Des dizaines d'organisations de défense des droits de l'homme ont demandé au gouvernement congolais d'arrêter le président soudanais Omar El-Béchir.

Le président El-Béchir participe à Kinshasa, au sommet des chefs d’Etat et de gouvernement du Marché Commun de l’Afrique de l’Est et Australe (COMESA)

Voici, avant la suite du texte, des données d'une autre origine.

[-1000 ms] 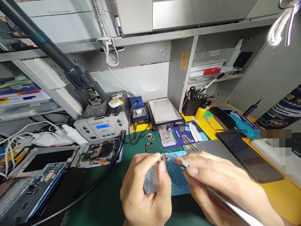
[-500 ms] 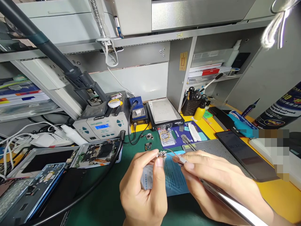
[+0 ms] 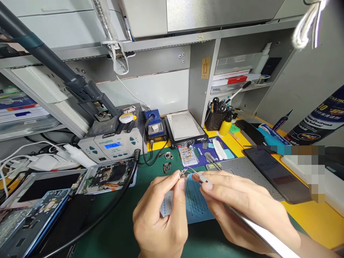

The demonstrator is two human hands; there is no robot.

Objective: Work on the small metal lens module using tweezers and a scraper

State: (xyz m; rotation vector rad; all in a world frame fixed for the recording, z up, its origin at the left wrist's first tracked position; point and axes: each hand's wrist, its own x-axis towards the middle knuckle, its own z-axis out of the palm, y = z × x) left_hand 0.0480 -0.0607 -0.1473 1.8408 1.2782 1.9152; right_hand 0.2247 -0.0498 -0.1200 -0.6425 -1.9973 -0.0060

Dans un communique, 90 d'entre elles demandent aux autorités congolaises de le déferrer devant la cour pénale internationale (CPI).

Georges Kapiamba, président national de l’ACAJ, l’Association congolaise pour l’accès à la justice, est l'un des signataires du communiqué.

Il estime que la RDC devrait prendre l’exemple de plusieurs états africains qui ont déjà eu à interdire le séjour sur leur territoire, d'Omar El-Béchir.

Mais il a également pu se rendre dans plusieurs pays africains sans être inquiété.

Le président Soudanais fait l’objet de mandats d’arrêt datant de 2009 et 2010 de la CPI pour crimes de guerre, crimes contre l’humanité et génocide dans le conflit du Darfour, dans l’ouest du Soudan

Joint par la BBC, le porte-parole du gouvernement à bien confirmé la présence à Kinshasa de d’El-Béchir, il a également précisé qu'il est hors de question d'arrêter le président soudanais.

Pour les autorités congolaises le président du Soudan est en droit de participer à un sommet qui discute du développement de sa région.

Parmi les autres chefs d'Etat qui participent au sommet de Kinshasa, il y a l'Ougandais Yoweri Museveni, le Zimbabwéen Robert Mugabe ainsi que leurs homologues de Djibouti, de Zambie et du Malawi.

Le Kenya et le Burundi sont représentés par leurs vice-présidents alors que le Rwanda a délégué son Premier ministre.